The International Committee of the Red Cross says the government of Burma has ordered the Swiss humanitarian organization to close its five field offices in the country. The Red Cross says this effectively makes it impossible to carry out most of its assistance and protection work for civilians. Lisa Schlein reports for VOA from ICRC headquarters in Geneva.
ICRC spokeswoman Carla Haddad tells VOA the government of Burma, also known as Myanmar, ordered the Red Cross to close its field offices in mid-October.
She said, "We have tried in the past month to re-establish meaningful dialogue with the government of Myanmar, to no avail."

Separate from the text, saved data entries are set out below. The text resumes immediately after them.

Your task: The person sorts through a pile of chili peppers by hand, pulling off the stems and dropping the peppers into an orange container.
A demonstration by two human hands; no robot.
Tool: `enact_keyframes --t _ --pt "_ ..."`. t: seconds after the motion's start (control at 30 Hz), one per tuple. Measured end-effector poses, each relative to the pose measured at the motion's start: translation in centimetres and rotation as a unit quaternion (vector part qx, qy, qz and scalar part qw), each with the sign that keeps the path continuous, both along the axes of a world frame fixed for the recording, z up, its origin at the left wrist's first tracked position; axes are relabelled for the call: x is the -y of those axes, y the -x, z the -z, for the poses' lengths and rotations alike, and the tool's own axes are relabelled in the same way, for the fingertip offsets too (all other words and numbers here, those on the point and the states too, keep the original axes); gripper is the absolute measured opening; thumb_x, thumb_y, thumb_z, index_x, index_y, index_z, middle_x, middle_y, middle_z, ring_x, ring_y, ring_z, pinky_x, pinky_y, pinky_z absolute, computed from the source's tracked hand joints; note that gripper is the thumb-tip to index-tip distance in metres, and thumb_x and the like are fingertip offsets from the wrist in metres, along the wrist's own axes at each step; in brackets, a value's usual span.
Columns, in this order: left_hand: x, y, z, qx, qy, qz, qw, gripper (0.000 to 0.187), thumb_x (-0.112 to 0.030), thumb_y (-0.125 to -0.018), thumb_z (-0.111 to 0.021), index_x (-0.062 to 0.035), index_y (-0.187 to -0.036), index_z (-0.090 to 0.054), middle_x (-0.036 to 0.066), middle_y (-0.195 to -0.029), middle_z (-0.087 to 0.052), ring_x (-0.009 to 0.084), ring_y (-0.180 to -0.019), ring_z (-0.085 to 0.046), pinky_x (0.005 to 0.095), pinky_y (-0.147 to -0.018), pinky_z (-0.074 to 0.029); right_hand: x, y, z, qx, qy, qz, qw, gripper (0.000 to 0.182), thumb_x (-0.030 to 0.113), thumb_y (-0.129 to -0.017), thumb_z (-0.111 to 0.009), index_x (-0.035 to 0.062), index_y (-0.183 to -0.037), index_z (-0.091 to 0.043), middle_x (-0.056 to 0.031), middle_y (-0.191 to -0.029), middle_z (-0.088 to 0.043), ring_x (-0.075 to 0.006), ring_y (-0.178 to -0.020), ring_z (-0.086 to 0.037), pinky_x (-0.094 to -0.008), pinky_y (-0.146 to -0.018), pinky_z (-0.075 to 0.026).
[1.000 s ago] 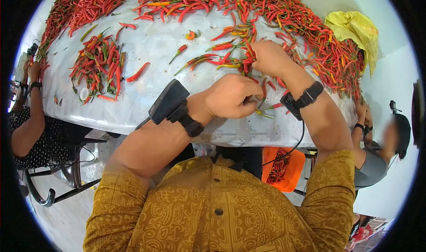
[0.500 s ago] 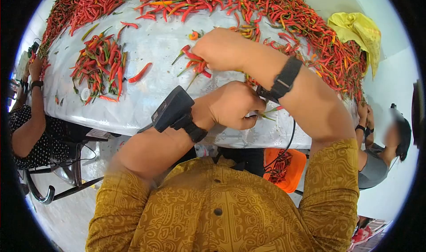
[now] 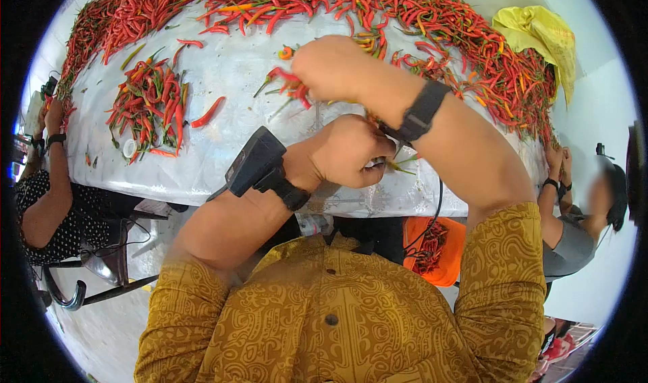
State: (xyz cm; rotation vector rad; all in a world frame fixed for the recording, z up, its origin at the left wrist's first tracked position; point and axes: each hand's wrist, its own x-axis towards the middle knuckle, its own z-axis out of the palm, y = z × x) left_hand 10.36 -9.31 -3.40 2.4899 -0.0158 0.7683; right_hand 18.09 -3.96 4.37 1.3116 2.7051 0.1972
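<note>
Item: red chillies (image 3: 285, 75), small bunch, at the right hand's fingertips, over the pale table cover (image 3: 229, 62). Handling, as judged: light, smooth, slightly slick, easily bruised; best pinched near the stems. Right hand (image 3: 329, 70): fingers curled in, apparently closed on the bunch, motion-blurred. Left hand (image 3: 347, 150): loosely fisted, contents cannot be told. Markings: no legible writing.

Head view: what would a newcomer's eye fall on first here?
The big, mostly red chili heap, curving along the table's far side. Then the yellow sack at far right and the orange tub below the near edge. Mid-table, the right hand has a few chilies at its fingertips.
</note>
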Motion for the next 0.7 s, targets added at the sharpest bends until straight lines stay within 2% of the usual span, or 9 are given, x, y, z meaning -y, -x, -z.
enact_keyframes --t 0.13,0.2,0.23,0.3,0.37,0.5,0.57,0.6,0.7 --pt "-0.3 0.0 -0.2 0.049 0.019 -0.004 0.999 0.017 -0.010 -0.064 -0.062 -0.0055 -0.080 -0.062 0.011 -0.068 -0.057 0.0325 -0.065 -0.057 0.0400 -0.057 -0.045 0.3 -4.4 -2.9 -0.064 -0.005 0.062 0.996 0.022 0.021 -0.064 -0.066 0.0070 -0.080 -0.063 -0.0157 -0.072 -0.061 -0.0336 -0.072 -0.061 -0.0438 -0.063 -0.047" --pt "-0.3 0.0 -0.4 0.054 0.029 -0.079 0.995 0.014 -0.009 -0.066 -0.061 -0.0047 -0.079 -0.061 0.012 -0.067 -0.057 0.0323 -0.063 -0.057 0.0392 -0.056 -0.045 0.6 -7.9 -3.1 -0.073 0.018 0.113 0.991 0.022 0.020 -0.063 -0.067 0.0054 -0.078 -0.061 -0.0165 -0.072 -0.060 -0.0338 -0.072 -0.060 -0.0431 -0.062 -0.046" --pt "-0.4 -0.2 -0.2 0.055 0.028 -0.076 0.995 0.014 -0.009 -0.066 -0.061 -0.0047 -0.079 -0.061 0.012 -0.067 -0.057 0.0323 -0.063 -0.057 0.0392 -0.056 -0.045 1.5 -9.9 -3.1 -0.092 0.014 0.102 0.990 0.020 0.018 -0.063 -0.067 0.0052 -0.077 -0.060 -0.0160 -0.071 -0.060 -0.0338 -0.071 -0.060 -0.0424 -0.062 -0.046" --pt "-0.5 -0.6 0.3 0.133 0.025 -0.176 0.975 0.011 -0.015 -0.067 -0.059 -0.0064 -0.073 -0.059 0.011 -0.065 -0.058 0.0315 -0.062 -0.058 0.0404 -0.056 -0.046 3.8 -12.2 -3.6 -0.109 0.009 0.091 0.990 0.019 0.016 -0.063 -0.067 0.0051 -0.077 -0.060 -0.0156 -0.070 -0.060 -0.0337 -0.070 -0.059 -0.0417 -0.061 -0.046" --pt "-0.3 -0.6 -0.1 0.127 0.043 -0.188 0.973 0.011 -0.015 -0.067 -0.059 -0.0058 -0.074 -0.059 0.011 -0.065 -0.058 0.0311 -0.062 -0.058 0.0400 -0.055 -0.046 6.8 -13.1 -4.4 -0.118 0.118 0.181 0.969 0.018 0.012 -0.065 -0.066 0.0050 -0.080 -0.060 -0.0151 -0.071 -0.061 -0.0341 -0.069 -0.059 -0.0401 -0.062 -0.046" --pt "-0.4 -0.5 -0.3 0.111 0.044 -0.186 0.975 0.012 -0.008 -0.071 -0.061 -0.0022 -0.082 -0.060 0.013 -0.070 -0.058 0.0286 -0.060 -0.058 0.0349 -0.055 -0.046 9.9 -14.8 -0.8 -0.109 0.050 0.124 0.985 0.018 0.010 -0.065 -0.067 0.0050 -0.080 -0.058 -0.0134 -0.073 -0.060 -0.0335 -0.069 -0.058 -0.0397 -0.062 -0.046" --pt "-0.6 -0.4 -0.1 0.105 0.046 -0.186 0.976 0.011 -0.008 -0.072 -0.061 -0.0023 -0.081 -0.060 0.013 -0.070 -0.058 0.0285 -0.060 -0.058 0.0348 -0.054 -0.045 10.7 -13.9 0.2 -0.112 0.030 0.062 0.991 0.019 0.009 -0.063 -0.068 0.0054 -0.077 -0.056 -0.0120 -0.073 -0.057 -0.0319 -0.073 -0.058 -0.0401 -0.063 -0.046" --pt "-0.6 -0.5 0.1 0.099 0.049 -0.187 0.976 0.010 -0.008 -0.072 -0.060 -0.0024 -0.081 -0.060 0.013 -0.070 -0.058 0.0284 -0.060 -0.058 0.0346 -0.054 -0.045 11.1 -13.1 0.8 -0.079 -0.015 0.075 0.994 0.021 0.009 -0.061 -0.070 0.0061 -0.076 -0.055 -0.0103 -0.074 -0.054 -0.0299 -0.077 -0.058 -0.0406 -0.064 -0.046" --pt "-0.4 -0.9 0.3 0.137 0.048 -0.202 0.969 0.012 -0.012 -0.069 -0.059 -0.0038 -0.077 -0.060 0.013 -0.067 -0.058 0.0315 -0.062 -0.057 0.0384 -0.055 -0.046 10.4 -12.7 3.3 -0.036 0.005 0.089 0.995 0.016 0.010 -0.062 -0.066 0.0063 -0.076 -0.061 -0.0116 -0.080 -0.057 -0.0308 -0.080 -0.060 -0.0432 -0.067 -0.048"
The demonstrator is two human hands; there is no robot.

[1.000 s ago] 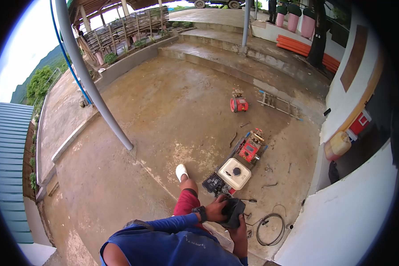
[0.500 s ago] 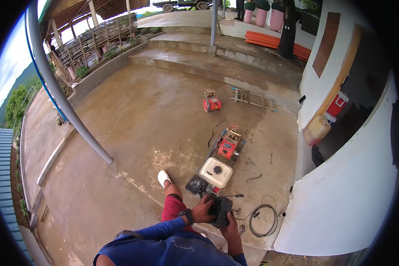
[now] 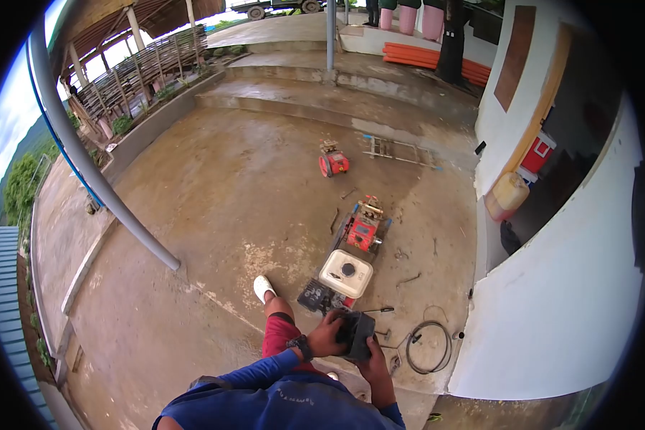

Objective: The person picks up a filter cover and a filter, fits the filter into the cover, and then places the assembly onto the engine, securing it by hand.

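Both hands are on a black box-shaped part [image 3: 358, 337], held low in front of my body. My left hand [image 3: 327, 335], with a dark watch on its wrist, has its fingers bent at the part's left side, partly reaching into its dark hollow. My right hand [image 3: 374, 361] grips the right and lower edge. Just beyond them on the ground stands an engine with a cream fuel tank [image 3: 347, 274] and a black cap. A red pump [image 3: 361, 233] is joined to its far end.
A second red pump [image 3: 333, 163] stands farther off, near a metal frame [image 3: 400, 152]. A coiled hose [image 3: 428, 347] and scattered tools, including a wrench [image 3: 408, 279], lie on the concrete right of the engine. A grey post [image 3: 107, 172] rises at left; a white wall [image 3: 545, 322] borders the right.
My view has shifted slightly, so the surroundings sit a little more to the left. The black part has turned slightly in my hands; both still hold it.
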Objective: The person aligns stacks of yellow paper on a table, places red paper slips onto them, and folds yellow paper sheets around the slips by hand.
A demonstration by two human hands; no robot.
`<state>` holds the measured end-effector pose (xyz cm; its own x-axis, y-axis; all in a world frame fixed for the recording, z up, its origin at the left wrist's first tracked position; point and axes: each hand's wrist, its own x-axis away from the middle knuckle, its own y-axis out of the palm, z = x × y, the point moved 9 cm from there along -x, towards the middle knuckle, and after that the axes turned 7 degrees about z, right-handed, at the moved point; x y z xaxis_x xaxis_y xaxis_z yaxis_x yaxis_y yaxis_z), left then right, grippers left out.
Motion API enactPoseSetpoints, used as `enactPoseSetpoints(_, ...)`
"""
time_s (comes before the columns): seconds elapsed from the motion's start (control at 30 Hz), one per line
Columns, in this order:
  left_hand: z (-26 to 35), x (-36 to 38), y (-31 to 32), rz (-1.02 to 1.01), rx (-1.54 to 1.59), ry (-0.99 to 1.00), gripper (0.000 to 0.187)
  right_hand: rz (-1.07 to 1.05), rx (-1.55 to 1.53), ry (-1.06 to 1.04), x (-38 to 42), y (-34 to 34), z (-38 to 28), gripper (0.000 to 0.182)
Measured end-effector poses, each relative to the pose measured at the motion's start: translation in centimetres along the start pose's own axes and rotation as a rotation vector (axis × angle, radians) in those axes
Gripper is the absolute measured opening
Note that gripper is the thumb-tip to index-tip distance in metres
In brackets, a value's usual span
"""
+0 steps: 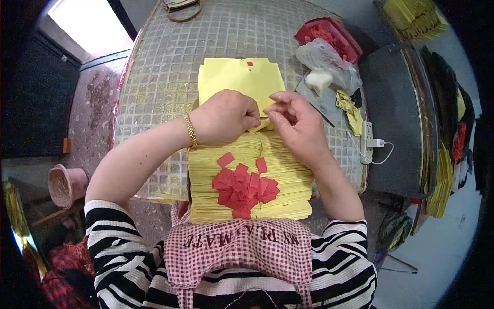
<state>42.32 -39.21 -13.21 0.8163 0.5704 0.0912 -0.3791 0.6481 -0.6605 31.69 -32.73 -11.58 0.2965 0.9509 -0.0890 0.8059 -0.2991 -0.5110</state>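
Though half-curled, hands (226, 117) (302, 126) at yellow paper (234, 80).

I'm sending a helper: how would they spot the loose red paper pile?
Find the grid-patterned table, then the thick yellow stack by the checked apron. The pile of red slips lies on top. Unlike the red bits in the container, it sits loose on yellow.

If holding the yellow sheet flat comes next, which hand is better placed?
Probably the left hand: it covers part of the yellow sheet, while the right hand sits mostly beyond the sheet's right edge.
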Motion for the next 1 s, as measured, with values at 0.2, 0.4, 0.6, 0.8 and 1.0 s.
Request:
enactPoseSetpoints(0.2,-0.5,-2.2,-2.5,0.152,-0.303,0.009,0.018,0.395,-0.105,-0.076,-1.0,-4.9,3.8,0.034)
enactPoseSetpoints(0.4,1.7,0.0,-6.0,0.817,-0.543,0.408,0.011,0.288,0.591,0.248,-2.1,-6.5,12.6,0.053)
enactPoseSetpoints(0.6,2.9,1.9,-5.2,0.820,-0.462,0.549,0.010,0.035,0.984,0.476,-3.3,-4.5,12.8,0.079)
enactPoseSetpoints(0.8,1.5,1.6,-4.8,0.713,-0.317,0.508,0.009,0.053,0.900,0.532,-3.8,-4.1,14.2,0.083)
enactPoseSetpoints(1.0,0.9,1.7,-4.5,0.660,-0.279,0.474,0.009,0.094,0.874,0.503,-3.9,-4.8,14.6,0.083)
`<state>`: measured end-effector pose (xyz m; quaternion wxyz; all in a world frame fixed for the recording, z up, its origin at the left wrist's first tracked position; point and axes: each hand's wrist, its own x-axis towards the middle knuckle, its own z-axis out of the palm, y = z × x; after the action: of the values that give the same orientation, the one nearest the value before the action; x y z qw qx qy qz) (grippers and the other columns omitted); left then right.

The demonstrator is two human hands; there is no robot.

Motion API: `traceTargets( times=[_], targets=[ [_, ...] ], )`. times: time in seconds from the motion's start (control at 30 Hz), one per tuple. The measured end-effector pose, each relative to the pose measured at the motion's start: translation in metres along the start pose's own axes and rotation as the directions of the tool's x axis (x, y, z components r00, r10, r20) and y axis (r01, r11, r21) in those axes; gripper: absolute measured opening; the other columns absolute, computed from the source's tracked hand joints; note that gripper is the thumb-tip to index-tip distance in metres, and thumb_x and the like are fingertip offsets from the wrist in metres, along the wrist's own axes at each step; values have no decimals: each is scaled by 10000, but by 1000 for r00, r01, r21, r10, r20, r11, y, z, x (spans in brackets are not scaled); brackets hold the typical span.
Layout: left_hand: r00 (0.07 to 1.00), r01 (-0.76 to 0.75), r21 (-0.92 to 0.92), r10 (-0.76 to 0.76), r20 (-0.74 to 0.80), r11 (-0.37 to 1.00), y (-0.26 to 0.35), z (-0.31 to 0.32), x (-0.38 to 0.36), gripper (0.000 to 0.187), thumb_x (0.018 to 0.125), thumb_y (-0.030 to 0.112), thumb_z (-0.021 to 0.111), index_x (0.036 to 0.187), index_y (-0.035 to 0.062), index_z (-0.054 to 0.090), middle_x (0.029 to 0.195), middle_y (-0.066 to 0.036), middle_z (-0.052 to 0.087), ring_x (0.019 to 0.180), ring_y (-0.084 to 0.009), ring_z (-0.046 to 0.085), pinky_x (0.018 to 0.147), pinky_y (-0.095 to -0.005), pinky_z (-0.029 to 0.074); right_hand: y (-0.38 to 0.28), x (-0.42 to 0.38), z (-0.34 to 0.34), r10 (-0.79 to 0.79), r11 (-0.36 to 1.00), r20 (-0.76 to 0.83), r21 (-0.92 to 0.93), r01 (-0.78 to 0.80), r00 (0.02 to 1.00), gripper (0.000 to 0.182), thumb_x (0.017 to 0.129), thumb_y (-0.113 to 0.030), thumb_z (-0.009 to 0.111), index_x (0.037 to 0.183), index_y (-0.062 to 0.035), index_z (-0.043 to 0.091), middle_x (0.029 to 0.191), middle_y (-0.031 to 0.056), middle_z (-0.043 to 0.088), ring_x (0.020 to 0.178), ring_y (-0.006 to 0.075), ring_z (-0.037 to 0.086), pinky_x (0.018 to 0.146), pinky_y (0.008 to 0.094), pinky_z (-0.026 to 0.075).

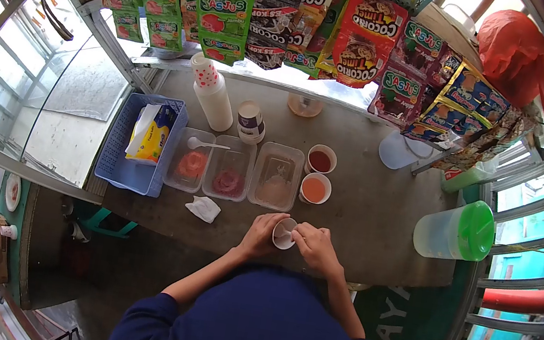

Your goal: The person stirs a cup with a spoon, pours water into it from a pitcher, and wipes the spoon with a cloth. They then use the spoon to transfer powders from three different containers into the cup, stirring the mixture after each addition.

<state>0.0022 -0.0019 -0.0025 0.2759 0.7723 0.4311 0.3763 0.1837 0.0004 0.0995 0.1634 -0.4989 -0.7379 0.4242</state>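
Near the front edge of the table, my left hand (258,236) is wrapped round the side of a white paper cup (281,243). My right hand (318,250) pinches what looks like a small white spoon (286,232), its end down inside that cup. What the cup contains is hard to make out. Just beyond stand two more cups, one with dark red liquid (319,162) and one with orange liquid (314,190). Left of them are three clear plastic tubs: one with pale powder (275,188), one with dark pink powder (229,182), one with orange powder (191,163).
A white spoon (209,144) lies across the tubs. Crumpled tissue (203,209) rests in front. Behind are stacked cups (214,106) and a can-like container (251,123). A blue basket (103,169) stands left, a green-lidded jug (476,231) right. Drink sachets (225,1) hang overhead.
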Motion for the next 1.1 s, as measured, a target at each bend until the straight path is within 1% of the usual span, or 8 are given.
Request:
traceTargets(
  times=[0.37,0.43,0.53,0.77,0.83,0.93,1.03,1.1],
  targets=[
    [1000,1,6,-1,-4,1000,2,-3,3,736,621,170,779,1264,89,429,1171,-112,555,1084,-292,537,917,-401,396,3,1,3,-25,997,-36,66,27,999,244,916,-223,455,840,-21,570,799,112,571,777,283,561,741,380,385],
    [1000,-8,18,8,-1,1000,2,-2,3,726,630,179,777,1262,88,431,1168,-112,557,1085,-291,536,917,-401,396,-3,1,2,-113,988,-152,-122,95,982,249,906,-203,468,812,6,564,766,148,565,728,326,563,691,394,420],
    [1000,5,8,-4,-12,1000,3,-2,3,721,634,188,778,1260,89,433,1171,-112,555,1091,-290,533,920,-403,395,6,1,0,2,1000,52,24,-3,999,225,924,-233,432,889,-65,577,878,91,567,856,254,546,814,381,322],
    [1000,15,10,-15,-6,1000,3,-2,2,734,630,196,783,1265,86,431,1175,-113,554,1096,-292,531,928,-407,390,4,0,-1,-17,998,27,-56,18,999,230,927,-233,429,904,-63,583,877,105,572,838,266,550,801,379,340],
    [1000,1,10,-1,-4,1000,2,-1,2,742,626,197,785,1267,85,429,1173,-113,555,1096,-294,530,929,-406,390,8,2,3,20,985,16,170,-22,1000,230,927,-236,425,910,-70,583,873,104,572,832,267,551,792,378,343],
    [1000,7,2,-7,-9,1000,2,-1,2,744,622,193,786,1266,85,430,1172,-114,556,1096,-294,530,927,-405,392,1,-1,0,-19,995,-8,-94,18,1000,239,924,-234,428,890,-56,585,869,117,579,836,284,556,795,392,347],
    [1000,20,-6,-20,5,1000,2,0,2,743,623,192,785,1266,84,429,1170,-117,556,1090,-295,534,920,-407,395,9,2,1,27,991,30,134,-30,999,235,923,-234,436,880,-57,583,865,102,579,847,264,556,811,394,333],
    [1000,13,-3,-13,-3,1000,3,-2,3,738,625,191,784,1264,84,430,1170,-119,557,1087,-296,536,916,-407,397,2,-1,-1,18,1000,2,2,-18,1000,235,922,-236,438,881,-56,584,867,102,578,843,268,554,806,391,336]
  ],
)
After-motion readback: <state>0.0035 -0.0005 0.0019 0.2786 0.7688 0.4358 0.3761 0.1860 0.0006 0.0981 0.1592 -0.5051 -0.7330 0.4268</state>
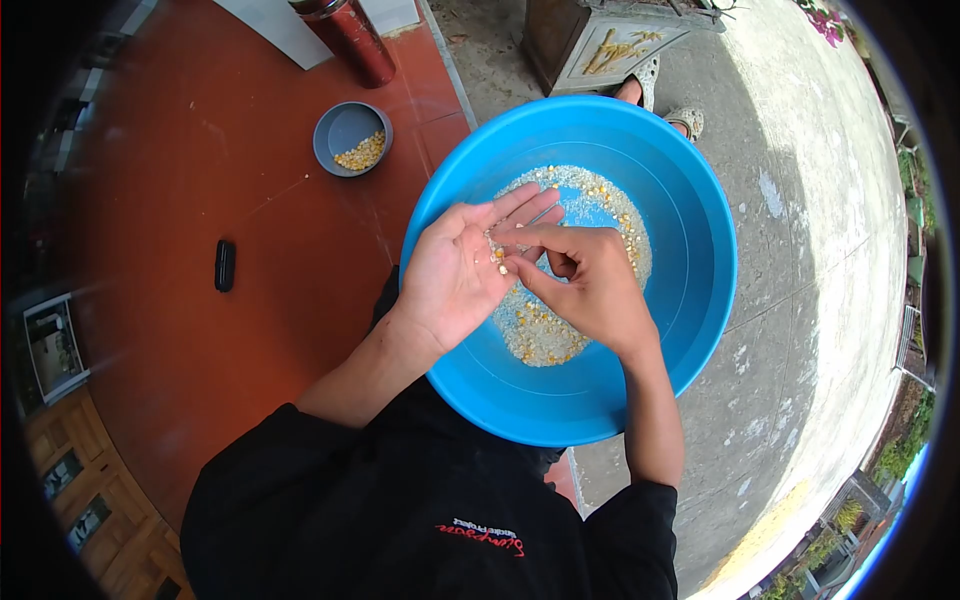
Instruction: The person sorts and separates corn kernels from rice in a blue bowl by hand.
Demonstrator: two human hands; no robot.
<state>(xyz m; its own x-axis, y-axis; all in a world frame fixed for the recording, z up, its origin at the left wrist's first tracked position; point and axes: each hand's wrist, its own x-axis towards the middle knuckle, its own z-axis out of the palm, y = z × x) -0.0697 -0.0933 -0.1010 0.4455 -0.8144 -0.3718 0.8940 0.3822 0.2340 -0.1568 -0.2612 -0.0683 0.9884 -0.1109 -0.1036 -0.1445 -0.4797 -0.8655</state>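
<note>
The left hand [455, 275] lies palm up over the blue basin [690, 290], its fingers held side by side and pointing toward the basin's middle. A few yellow kernels [497, 257] rest on the palm near the base of those fingers. The right hand [590, 285] crosses over from the other side; its thumb and forefinger are pressed together at the tips, right on the kernels, and seem to pinch one, though it is too small to be sure. The other right fingers curl loosely inward.

Under both sets of fingers, on the basin's floor, spreads a patch of pale grain [575, 195] mixed with more yellow kernels.

Well beyond the left fingertips, on the red floor [200, 150], stands a small grey bowl [332, 128] holding yellow kernels. Past it stands a dark red flask [355, 40]. A small black object [225, 265] lies on the floor, well apart from the left hand's outer edge.
</note>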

"The last meeting took place on 17 November in Geneva, but until now and since this meeting there is no sign of the deadlock breaking," she added.
Burma's repressive government has faced mounting international criticism of its human rights record and failure to introduce democracy.
Since December 2005, Burma's government has refused to allow the Red Cross to visit prisoners.
The United Nations estimates Burma holds more than 1,000 political prisoners. Nobel laureate Aung San Suu Kyi has been under house arrest for more than a decade.
Haddad says the organization held back from making public the order to close the offices until every possibility of a resumption of discussions with the government had been exhausted.
"At this stage, we are facing a difficult situation where the dialogue was completely interrupted," she said.
"And, we do hope there will be a signal from the government of Myanmar indicating a resumption of discussions so that we can carry out our work according to our established procedures applied worldwide," she continued.
The ICRC has been working in Burma since 1986. It provides food, water and sanitation to civilians who live in difficult conditions in border areas. It also provides some medical assistance.
The Red Cross says it has had to drastically scale down activities in recent months because of its increasing inability to do effective work.
Haddad says Burmese authorities have also told the Red Cross that it would not be allowed to resume visits to detainees.
She says those visits were halted in December 2005 because authorities insisted they be conducted with a government field escort present. She says this goes against standard Red Cross procedures that visits with detainees are held in private.